Work to complete: Output the data below only from the line containing "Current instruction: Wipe" up to and including the line containing "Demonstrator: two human", exact and with the pictures left out.

Input data:
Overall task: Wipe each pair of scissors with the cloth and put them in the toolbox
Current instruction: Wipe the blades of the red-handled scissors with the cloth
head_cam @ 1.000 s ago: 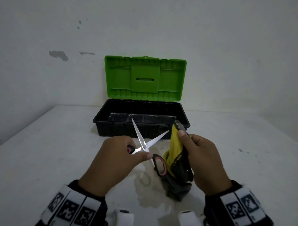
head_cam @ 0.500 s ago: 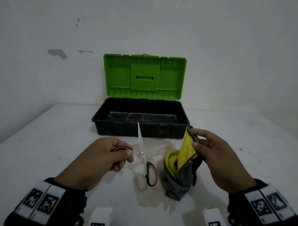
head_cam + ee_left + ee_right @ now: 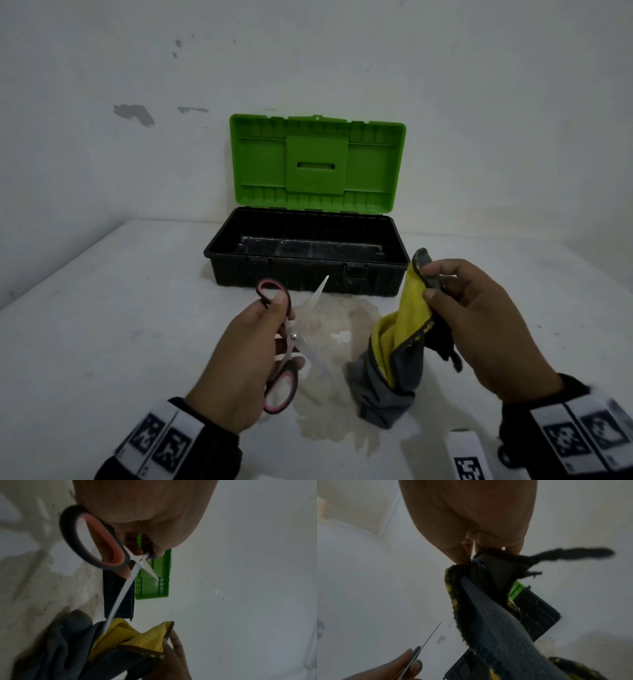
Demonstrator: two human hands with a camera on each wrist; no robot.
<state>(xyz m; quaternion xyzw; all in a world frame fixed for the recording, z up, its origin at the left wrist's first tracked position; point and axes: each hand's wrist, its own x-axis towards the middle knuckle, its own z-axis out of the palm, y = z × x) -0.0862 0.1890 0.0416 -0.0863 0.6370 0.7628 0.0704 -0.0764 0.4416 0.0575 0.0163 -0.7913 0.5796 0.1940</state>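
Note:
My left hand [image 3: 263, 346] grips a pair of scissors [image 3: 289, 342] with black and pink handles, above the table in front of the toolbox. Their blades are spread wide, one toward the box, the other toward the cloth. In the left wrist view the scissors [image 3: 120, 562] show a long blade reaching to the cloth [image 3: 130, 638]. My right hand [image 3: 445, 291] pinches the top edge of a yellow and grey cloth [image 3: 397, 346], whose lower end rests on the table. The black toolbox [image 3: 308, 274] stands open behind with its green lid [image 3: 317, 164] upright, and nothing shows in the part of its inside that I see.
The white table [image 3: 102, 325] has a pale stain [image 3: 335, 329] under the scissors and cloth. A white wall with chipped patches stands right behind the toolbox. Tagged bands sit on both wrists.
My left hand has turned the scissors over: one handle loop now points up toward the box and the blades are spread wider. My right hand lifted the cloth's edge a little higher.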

Result:
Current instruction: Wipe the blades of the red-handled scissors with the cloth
head_cam @ 1.000 s ago: 
head_cam @ 0.500 s ago: 
head_cam + ee_left + ee_right @ now: 
Demonstrator: two human hands with a camera on each wrist; no robot.

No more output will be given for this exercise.